(DATA)
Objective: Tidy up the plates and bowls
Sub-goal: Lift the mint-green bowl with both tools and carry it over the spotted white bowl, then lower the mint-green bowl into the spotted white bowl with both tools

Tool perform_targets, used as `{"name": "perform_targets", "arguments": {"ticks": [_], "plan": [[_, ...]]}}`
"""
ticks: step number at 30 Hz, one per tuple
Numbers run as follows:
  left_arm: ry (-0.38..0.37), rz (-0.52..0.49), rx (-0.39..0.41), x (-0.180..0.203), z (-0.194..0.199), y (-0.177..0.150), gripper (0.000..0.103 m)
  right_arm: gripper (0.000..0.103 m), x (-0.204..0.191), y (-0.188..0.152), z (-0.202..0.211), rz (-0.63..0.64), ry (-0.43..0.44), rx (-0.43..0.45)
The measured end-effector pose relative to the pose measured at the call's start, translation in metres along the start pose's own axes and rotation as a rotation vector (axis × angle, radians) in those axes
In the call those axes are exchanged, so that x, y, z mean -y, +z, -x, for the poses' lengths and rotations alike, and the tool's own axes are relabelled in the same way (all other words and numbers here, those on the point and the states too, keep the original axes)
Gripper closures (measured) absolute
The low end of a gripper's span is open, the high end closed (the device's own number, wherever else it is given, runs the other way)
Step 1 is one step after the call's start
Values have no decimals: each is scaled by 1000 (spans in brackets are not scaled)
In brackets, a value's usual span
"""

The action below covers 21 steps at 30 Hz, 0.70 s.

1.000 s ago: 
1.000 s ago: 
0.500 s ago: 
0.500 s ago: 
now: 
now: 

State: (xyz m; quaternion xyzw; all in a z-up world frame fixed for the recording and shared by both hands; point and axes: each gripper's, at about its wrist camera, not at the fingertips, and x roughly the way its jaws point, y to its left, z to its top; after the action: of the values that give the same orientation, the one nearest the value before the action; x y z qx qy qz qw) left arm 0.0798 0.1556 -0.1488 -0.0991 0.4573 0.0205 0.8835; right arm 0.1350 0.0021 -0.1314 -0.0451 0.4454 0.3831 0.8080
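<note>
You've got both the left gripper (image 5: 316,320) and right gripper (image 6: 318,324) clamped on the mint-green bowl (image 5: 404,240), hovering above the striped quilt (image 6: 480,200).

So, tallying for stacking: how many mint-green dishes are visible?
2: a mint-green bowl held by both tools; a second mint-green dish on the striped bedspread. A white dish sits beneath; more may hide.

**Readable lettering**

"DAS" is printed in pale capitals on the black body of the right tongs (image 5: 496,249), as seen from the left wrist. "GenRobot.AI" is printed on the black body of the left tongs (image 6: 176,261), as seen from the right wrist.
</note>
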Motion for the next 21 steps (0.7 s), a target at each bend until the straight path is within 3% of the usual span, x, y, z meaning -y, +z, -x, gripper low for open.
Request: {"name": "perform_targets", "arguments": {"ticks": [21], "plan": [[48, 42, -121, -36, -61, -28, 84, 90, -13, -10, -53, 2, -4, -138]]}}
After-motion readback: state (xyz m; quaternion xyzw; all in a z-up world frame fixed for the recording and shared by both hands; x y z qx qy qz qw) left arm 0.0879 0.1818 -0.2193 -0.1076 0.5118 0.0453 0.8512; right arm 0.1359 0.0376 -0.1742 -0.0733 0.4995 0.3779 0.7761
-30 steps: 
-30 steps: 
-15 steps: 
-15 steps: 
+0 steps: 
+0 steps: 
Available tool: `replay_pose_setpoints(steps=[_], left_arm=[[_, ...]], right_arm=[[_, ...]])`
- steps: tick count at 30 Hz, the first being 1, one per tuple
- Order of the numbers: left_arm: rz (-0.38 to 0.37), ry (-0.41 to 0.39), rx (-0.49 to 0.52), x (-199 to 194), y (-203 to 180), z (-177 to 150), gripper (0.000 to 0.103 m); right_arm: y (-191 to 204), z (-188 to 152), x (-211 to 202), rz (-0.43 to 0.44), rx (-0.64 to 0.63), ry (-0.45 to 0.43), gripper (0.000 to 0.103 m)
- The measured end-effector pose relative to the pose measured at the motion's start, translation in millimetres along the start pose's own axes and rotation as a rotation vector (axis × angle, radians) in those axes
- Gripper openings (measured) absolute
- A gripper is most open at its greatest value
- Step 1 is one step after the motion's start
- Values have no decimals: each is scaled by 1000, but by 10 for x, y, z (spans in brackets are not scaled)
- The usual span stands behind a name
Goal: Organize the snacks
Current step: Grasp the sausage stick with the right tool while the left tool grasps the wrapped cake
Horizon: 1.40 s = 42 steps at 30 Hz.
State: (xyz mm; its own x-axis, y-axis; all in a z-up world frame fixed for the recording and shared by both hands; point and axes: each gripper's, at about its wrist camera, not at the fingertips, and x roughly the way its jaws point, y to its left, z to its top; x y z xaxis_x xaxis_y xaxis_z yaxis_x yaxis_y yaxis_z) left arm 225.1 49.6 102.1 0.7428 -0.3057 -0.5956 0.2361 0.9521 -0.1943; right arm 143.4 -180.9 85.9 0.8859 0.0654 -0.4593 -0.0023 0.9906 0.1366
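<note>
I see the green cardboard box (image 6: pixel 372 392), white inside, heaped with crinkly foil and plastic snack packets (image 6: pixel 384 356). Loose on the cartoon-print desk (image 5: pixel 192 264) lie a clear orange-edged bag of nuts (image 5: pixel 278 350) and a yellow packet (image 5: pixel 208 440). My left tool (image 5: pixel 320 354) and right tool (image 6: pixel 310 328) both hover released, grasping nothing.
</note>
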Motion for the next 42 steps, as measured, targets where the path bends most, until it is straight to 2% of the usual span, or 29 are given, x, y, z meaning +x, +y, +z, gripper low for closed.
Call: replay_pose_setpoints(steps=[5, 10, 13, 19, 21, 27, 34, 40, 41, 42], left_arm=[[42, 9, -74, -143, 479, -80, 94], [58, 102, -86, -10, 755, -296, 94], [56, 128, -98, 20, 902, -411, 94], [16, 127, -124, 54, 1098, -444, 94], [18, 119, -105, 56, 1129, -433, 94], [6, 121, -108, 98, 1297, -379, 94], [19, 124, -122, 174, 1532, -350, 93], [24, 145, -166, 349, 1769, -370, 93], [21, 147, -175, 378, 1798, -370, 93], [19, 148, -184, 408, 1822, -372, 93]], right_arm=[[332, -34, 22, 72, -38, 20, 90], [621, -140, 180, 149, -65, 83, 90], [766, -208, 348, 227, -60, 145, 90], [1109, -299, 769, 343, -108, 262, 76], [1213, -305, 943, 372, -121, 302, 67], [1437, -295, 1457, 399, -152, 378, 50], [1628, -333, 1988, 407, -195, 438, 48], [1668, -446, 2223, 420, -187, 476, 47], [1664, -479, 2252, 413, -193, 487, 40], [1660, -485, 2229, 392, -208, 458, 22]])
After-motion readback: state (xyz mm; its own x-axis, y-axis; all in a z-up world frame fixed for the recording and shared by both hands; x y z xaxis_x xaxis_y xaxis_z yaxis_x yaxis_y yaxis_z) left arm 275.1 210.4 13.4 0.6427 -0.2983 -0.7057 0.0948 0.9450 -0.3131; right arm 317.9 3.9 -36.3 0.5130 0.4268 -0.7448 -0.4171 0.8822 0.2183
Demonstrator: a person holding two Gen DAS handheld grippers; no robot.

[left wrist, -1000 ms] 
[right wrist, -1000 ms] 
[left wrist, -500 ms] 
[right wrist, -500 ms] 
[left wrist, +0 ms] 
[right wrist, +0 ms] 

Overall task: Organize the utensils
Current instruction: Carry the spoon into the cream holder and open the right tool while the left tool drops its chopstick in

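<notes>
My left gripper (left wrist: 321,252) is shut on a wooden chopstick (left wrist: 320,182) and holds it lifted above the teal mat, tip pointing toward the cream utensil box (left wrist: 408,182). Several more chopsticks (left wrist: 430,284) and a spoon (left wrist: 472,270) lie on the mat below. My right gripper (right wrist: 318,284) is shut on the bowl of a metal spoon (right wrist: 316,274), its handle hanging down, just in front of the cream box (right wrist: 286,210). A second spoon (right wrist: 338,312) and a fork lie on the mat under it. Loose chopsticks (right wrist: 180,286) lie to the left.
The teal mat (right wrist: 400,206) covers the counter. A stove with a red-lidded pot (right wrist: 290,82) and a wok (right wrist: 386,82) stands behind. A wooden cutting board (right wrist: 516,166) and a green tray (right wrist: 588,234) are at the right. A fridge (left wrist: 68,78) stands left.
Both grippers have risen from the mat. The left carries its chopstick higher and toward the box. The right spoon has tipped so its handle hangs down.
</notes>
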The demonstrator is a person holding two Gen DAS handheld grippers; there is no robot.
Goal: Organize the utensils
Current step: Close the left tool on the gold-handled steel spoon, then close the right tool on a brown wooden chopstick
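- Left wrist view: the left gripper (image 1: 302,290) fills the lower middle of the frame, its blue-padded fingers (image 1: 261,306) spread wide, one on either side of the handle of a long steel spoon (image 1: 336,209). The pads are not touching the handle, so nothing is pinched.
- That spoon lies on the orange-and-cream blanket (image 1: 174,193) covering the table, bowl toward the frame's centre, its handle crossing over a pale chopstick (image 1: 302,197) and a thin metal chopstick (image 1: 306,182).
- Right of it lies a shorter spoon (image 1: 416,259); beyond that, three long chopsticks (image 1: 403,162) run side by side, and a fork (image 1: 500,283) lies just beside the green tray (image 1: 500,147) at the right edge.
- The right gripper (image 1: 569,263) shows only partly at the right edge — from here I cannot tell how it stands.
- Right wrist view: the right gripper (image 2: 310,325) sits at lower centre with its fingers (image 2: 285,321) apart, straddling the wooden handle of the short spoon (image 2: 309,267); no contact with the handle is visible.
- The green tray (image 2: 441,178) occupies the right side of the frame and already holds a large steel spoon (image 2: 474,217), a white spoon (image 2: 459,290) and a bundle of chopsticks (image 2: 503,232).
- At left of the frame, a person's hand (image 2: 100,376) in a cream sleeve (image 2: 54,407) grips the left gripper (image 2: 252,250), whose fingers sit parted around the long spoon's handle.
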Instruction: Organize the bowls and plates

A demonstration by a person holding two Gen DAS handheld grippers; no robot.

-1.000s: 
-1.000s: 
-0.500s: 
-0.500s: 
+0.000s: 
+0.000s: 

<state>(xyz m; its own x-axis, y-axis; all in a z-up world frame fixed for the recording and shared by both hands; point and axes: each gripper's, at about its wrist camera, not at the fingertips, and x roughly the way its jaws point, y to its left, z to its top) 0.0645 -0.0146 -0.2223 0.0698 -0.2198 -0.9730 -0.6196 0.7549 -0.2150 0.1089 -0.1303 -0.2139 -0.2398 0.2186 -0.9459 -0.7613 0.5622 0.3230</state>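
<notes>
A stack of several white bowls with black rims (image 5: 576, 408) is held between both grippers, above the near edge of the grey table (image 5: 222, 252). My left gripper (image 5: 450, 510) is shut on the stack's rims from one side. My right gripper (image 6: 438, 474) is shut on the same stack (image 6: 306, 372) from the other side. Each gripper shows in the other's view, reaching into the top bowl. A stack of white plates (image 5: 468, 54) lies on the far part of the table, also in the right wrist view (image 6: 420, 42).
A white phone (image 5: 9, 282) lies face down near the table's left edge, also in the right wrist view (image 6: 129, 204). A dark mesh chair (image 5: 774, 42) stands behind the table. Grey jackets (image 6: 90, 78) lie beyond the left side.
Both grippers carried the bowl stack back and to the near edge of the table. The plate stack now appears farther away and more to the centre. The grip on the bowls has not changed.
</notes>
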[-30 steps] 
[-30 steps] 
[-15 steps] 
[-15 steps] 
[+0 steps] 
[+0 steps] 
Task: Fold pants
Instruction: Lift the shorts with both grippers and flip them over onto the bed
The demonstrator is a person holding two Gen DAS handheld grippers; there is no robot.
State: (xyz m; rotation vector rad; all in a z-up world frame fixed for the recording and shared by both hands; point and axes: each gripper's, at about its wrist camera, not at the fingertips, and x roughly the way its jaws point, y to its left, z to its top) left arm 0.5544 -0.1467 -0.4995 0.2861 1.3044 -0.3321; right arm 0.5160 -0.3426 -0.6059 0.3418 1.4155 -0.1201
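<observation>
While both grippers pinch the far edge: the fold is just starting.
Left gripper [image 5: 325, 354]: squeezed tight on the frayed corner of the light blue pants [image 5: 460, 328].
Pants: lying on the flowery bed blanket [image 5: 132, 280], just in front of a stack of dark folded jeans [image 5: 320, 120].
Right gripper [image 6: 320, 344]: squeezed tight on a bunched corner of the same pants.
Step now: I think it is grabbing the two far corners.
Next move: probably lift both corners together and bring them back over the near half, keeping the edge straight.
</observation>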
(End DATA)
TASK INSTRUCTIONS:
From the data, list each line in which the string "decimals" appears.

RESPONSE:
Values have no decimals: each is scaled by 1000 (spans in brackets are not scaled)
- Values have no decimals: each is scaled by 1000, but by 10 for x, y, z (spans in brackets are not scaled)

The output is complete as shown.